Mehr Informationen: www.suedwestfalen.com

Ausbildungsvideos (aus der Region)

In kurzen Videobeiträgen stellen sich einige der regionalen Ausbildungsbetriebe vor. Erfahren Sie mehr über Betrieb, Aufgaben und Ausbildungsberufe.

Die Ausbildungsmessen in der Region

Das Angebot der Ausbildungsmessen hat sich in den letzten Jahren stark vergrößert. Fast jede Kommune bietet im jährlichen oder zweijährigen Rhythmus die Möglichkeit, sich auf diesem Wege über die Ausbildungsmöglichkeiten vor Ort zu informieren. Die Messen bieten aber auch den entscheidenden Vorteil, direkt vor Ort erste Kontakte zu knüpfen. Auch die Unternehmen nutzen diese Möglichkeit und nehmen mögliche Auszubildende schon hier ein erstes Mal unter die Lupe. Wer einen guten ersten Eindruck hinterlässt geht mit einem direkten persönlichen Ansprechpartner und deutlich höheren Erfolgschancen nach Hause. Dementsprechend ist der beste Zeitpunkt für einen Messebesuch die heiße Phase der beruflichen Orientierung, also kurz vor einem Abschluss. Auch Eltern sind herzlich willkommen.

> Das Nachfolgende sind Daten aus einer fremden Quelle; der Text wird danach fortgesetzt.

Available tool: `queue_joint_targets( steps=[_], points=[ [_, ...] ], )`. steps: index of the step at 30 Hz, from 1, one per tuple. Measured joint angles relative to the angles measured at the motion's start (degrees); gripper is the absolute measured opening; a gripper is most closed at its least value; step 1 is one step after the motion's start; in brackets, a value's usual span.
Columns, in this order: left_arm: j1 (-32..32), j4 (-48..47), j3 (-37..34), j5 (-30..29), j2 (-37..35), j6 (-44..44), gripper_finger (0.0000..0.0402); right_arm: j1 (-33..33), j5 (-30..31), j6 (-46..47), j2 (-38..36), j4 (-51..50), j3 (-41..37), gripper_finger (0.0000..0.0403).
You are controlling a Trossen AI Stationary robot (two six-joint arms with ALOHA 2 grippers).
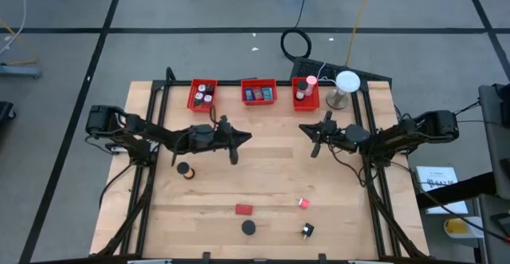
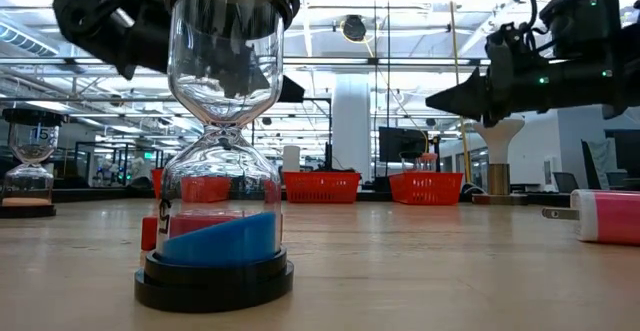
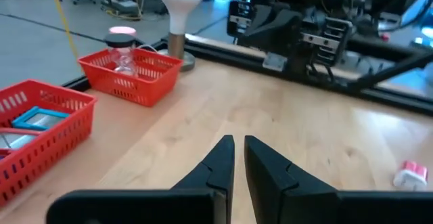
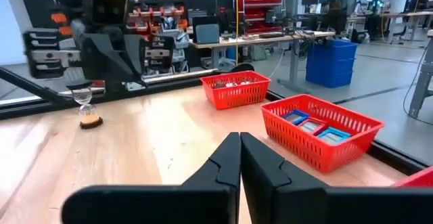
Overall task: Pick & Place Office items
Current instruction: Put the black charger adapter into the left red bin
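High view, near edge first: black sand timer (image 1: 249,227), black clip (image 1: 307,230), red block (image 1: 243,210), pink piece (image 1: 304,203) loose at 6 o'clock. Mid-table: left gripper (image 1: 233,154) at 9 o'clock, fingers nearly together, empty; right gripper (image 1: 316,146) at 3 o'clock, closed, empty. Far at 12 o'clock: three red bins (image 1: 258,92) holding items, white lamp (image 1: 347,83).

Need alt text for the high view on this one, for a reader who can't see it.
Overhead view of a wooden table with two dark arms reaching inward, the left pincer and right pincer both shut and empty. Three red bins holding small items line the far edge beside a white lamp. Five small items lie loose, among them a red block and a black disc.
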Motion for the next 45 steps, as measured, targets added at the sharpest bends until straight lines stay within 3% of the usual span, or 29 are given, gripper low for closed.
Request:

Der Ausbildungsmarkt im Wandel

Der flächendeckende Wandel in der Arbeitswelt, lässt sich auch in der Region Südwestfalen ganz konkret feststellen. Sowohl Jugendliche, als auch die Betriebe müssen sich am Markt orientieren und bewähren. Der Ausbildungsmarkt ist somit entscheidend für die Lebensperspektiven junger Menschen und die wirtschaftliche Stärke einer Region. Dabei haben sich die Anforderungen an Bewerber und Berufe verändert. Inzwischen verfügen mehr Ausbildungsanfänger/-innen über eine Studienberechtigung als über einen Hauptschulabschluss. Wie sehr sich die bildungspolitischen Herausforderungen in wenigen Jahren verändert haben, wird deutlich sichtbar. Während wir vor zehn Jahren noch über Ausbildungsplatzmangel sprechen mussten, haben wir heute einen Auszubildendenmangel.